__Exercise brief__:
As you print the data below, keep every line exactly as it is and leave the images behind.

BEGIN Input data

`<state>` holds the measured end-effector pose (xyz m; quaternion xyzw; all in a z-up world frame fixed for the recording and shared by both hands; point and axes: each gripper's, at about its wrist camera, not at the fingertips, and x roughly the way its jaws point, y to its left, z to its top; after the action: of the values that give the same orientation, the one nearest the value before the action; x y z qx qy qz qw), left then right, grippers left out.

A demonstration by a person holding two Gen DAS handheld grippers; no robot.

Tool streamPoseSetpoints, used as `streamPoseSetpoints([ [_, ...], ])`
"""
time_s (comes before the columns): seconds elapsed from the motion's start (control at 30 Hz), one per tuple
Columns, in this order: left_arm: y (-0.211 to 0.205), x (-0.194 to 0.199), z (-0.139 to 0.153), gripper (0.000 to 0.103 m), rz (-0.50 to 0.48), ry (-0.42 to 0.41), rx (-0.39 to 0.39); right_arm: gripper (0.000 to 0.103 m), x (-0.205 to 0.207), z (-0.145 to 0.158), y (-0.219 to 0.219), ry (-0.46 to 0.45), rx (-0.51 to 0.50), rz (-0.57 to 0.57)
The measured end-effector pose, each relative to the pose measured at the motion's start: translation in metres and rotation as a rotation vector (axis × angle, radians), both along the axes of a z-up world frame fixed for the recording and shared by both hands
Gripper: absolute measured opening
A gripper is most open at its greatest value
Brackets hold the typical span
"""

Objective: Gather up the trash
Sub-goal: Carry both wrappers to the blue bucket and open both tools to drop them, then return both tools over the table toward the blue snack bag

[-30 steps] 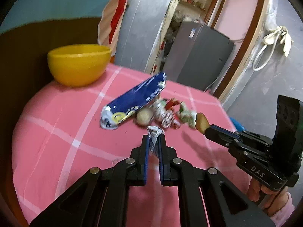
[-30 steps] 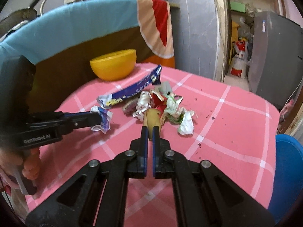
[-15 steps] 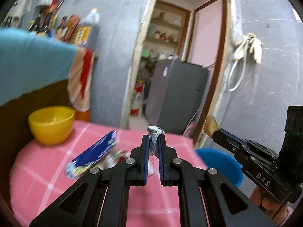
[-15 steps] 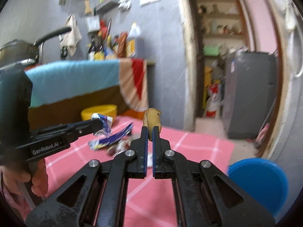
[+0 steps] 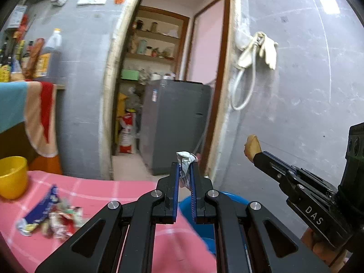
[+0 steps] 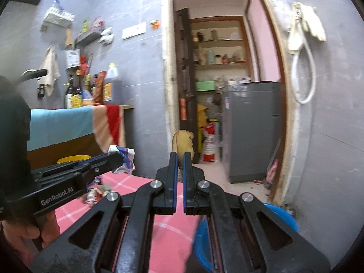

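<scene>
Pinching a crumpled wrapper (image 5: pixel 185 162) between its two blue-lined fingers, the left gripper (image 5: pixel 184 170) sits nearly closed, the white and silver scrap sticking up past the fingertips at 12 o'clock. In the right wrist view the same wrapper (image 6: pixel 124 159) shows blue and white at the tip of the left gripper (image 6: pixel 113 160), out at 9 o'clock. The right gripper (image 6: pixel 178 159) is likewise almost closed, clamped on a tan food scrap (image 6: pixel 183 142) that stands upright above the fingertips at 12 o'clock. From the left wrist view that scrap (image 5: pixel 252 145) pokes from the right gripper (image 5: pixel 258 157) at 3 o'clock, held up in the air against the grey wall.

Below both grippers, at about 5 o'clock, lies the rim of a blue bin (image 6: pixel 282 216), seen again just under the left fingers (image 5: pixel 229 196). A pink checked tablecloth (image 5: pixel 102 193) spreads toward 7 o'clock, and on it a pile of wrappers (image 5: pixel 50 216) with a long blue packet lies blurred at 8 o'clock. A yellow bowl (image 5: pixel 12 177) stands on the cloth at 9 o'clock, apart from the pile. Straight ahead at 12 o'clock a grey fridge (image 5: pixel 175 125) stands inside a doorway with shelves above it
</scene>
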<state>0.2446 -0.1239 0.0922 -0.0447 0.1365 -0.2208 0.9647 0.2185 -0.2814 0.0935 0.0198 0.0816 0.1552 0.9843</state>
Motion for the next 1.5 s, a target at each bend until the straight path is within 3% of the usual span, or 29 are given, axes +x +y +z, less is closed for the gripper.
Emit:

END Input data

__Response area__:
`<state>` holds the measured end-effector pose (xyz m; quaternion xyzw; all in a z-up world frame fixed for the recording and shared by both hands; point and axes: each gripper's, at about its wrist camera, not at the fingertips, and x roughly the way its jaws point, y to its left, z to its top; after the action: of the values that give the same orientation, the one nearest the value before the action; x y z qx qy qz qw), left then right, grippers left out.

A demonstration by a person holding two Gen DAS handheld grippers; no robot.

Tool streamPoseSetpoints, used as `streamPoseSetpoints([ [_, ...], ])`
"""
time_s (comes before the columns): seconds elapsed from the motion's start (control at 30 Hz), one per tuple
Columns, in this order: left_arm: y (-0.211 to 0.205), x (-0.194 to 0.199), z (-0.139 to 0.153), gripper (0.000 to 0.103 m), rz (-0.50 to 0.48), ry (-0.42 to 0.41), rx (-0.39 to 0.39); right_arm: gripper (0.000 to 0.103 m), x (-0.205 to 0.207), z (-0.145 to 0.158), y (-0.219 to 0.219), ry (-0.46 to 0.45), rx (-0.51 to 0.50), rz (-0.57 to 0.57)
The measured end-effector pose, each relative to the pose measured at the motion's start: translation in metres and rotation as a rotation vector (axis × angle, radians), both along the axes of a z-up world frame fixed for the recording and shared by both hands
Gripper: absolute measured opening
A gripper is most open at its greatest value
Brackets hold the typical span
"""

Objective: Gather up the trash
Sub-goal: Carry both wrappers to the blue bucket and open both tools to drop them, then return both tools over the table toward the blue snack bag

[-30 steps] 
[-30 steps] 
[-15 steps] 
[-15 steps] 
[+0 steps] 
[+0 steps] 

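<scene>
Pinching a crumpled wrapper (image 5: pixel 185 162) between its two blue-lined fingers, the left gripper (image 5: pixel 184 170) sits nearly closed, the white and silver scrap sticking up past the fingertips at 12 o'clock. In the right wrist view the same wrapper (image 6: pixel 124 159) shows blue and white at the tip of the left gripper (image 6: pixel 113 160), out at 9 o'clock. The right gripper (image 6: pixel 178 159) is likewise almost closed, clamped on a tan food scrap (image 6: pixel 183 142) that stands upright above the fingertips at 12 o'clock. From the left wrist view that scrap (image 5: pixel 252 145) pokes from the right gripper (image 5: pixel 258 157) at 3 o'clock, held up in the air against the grey wall.

Below both grippers, at about 5 o'clock, lies the rim of a blue bin (image 6: pixel 282 216), seen again just under the left fingers (image 5: pixel 229 196). A pink checked tablecloth (image 5: pixel 102 193) spreads toward 7 o'clock, and on it a pile of wrappers (image 5: pixel 50 216) with a long blue packet lies blurred at 8 o'clock. A yellow bowl (image 5: pixel 12 177) stands on the cloth at 9 o'clock, apart from the pile. Straight ahead at 12 o'clock a grey fridge (image 5: pixel 175 125) stands inside a doorway with shelves above it
</scene>
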<state>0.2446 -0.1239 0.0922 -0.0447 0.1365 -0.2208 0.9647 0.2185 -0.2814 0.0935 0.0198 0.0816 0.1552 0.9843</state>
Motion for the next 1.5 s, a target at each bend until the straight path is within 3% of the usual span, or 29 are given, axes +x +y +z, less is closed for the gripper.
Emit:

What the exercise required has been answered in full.